9 March, 2005 at 02:01 Leave a comment

GDS Developer Search API


Requesting a Desktop Search

Your application requests a desktop search by sending an HTTP request that includes a &format=xml parameter to Google Desktop Search. For example, to search for “Google” you’d send something like:

http://127.0.0.1:4664/search&s=1ftR7c_hVZKYvuYS-RWnFHk91Z0?q=Google&format=xml

To break this down:

  • http://127.0.0.1:4664/ is the localhost address and GDS port. search&s=1ftR7c_hVZKYvuYS-RWnFHk91Z0 is the search command and a security token. ?q=Google is the query term(s) parameter.
    • If you want to search for more than one term, separate the terms with +s. For example, to search for both “Google” and “GDS”, use:
      ?q=Google+GDS
    • If you want to search for a specific phrase, separate the terms with +s and surround the phrase with %22s.
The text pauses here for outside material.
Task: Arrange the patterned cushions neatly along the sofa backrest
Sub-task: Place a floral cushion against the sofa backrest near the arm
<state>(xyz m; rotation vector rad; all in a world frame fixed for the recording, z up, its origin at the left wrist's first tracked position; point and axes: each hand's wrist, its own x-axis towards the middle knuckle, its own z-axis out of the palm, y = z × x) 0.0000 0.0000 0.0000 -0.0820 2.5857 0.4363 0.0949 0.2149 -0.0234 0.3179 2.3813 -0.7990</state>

For example, to search for the phrase “Google Desktop Search”, use: ?q=%22Google+Desktop+Search%22 To search for the two phrases “Google Desktop Search” and “Copyright 2005”, use ?q=%22Google+Desktop+Search%22+%22Copyright+2005%22

  • &format=xml specifies that the HTTP response returns the search results in XML format, as described in the next section.

Note that these requests only do a desktop search, not both a web and desktop search.The search query URL, including your security token, is stored in the registry at:

HKEY_CURRENT_USER\Software\Google\Google Desktop\API\search_url

To use the example above, the stored query URL would be something like:

http://127.0.0.1:4664/search&s=1ftR7c_hVZKYvuYS-RWnFHk91Z0?q=

To create a query, all you have to do is append your query terms and the final&format=xml parameter to the stored query URL.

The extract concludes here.